しゃもがぼんやり光り、冷静な声を返した。


「……酒自体はあります。ワイン、エール、米酒、果実酒……種類は豊富です」


「ほう! やはりあったか!」


「ただし、このあたりは辺境ですので、まともな酒はほとんど流通していません。

 村の酒場で出されるのは薄い果実酒か麦の水割り程度です」


「むぅぅぅ……それではこの“魔す”の塩焼きに合わんの……。

 やはり旨い魚には旨い酒じゃ!」


「……つまりアーク様、魚を食べて健康になったのに、今度は酒で台無しにしようとしているわけですね」


「健康のための魚、心のための酒じゃ! バランスが大事なのじゃ!」


焚き火の光の中で、アークの瞳はまるで少年のように輝いていた。

しゃもはため息をつきながらも、ほんの少しだけ声に笑みを混ぜる。


「……まあ、どうせ探しに行くんでしょうね」


「決まりじゃ! 明日は旨い酒を探す旅に出る!」


満腹になったアークは、川辺でしばらく夜風に当たりながら満足げに息をついた。

魚の旨味と塩加減、そして腹の奥から湧き上がる妙な活力──。

長生きじじいの体には魚がしっくり馴染んでいた。


「ふむ、いい晩餐じゃったのう……さて、寝床じゃな」


周囲を見渡すと、川辺は草むらと小石ばかり。

寝るにはちと心許ない。


「しゃも、わしの土魔法、久しぶりに見せてやろうか」


「……また派手にやるんですか」


「いやいや、ささやかに、ささやかにじゃ」


アークは両手をかざし、呪文を小さくつぶやく。

地面がモコモコと盛り上がり、あっという間に半地下式の小さな寝所が形を取っていく。

土の壁はなめらかに整えられ、床には魔力で乾いた草がふんわり敷き詰められた。

入口には風よけ用の土の戸までついている。


「おお……さすが千年の勘、まだ衰えておらんの」


しゃもじが淡い光を放ち、感心したように言う。


「まるで本物の洞窟ホテルみたいですね……」


「ふふん、わしをなめるなよ。

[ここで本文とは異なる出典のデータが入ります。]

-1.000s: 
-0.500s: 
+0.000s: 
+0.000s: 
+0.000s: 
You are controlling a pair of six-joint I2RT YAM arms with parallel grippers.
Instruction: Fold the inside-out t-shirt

これぞ“快適スリープ魔法”じゃ」


アークは寝所に潜り込み、寝転んだ。

天井はほんのりと魔力の光で照らされ、外の虫の声がかすかに聞こえる。


「ぬくぬく……これで安眠じゃ。明日は魚だけでなく酒も探さねばのう……」


しゃもが小声でぼそりと呟く。


「……野望は尽きませんね」


アークはすでに寝息を立て始めていた。

川辺にできた小さな土の寝所から、穏やかな寝息と、しゃもじの微かな光だけが漏れていた。

いつも読んでいただきありがとうございます。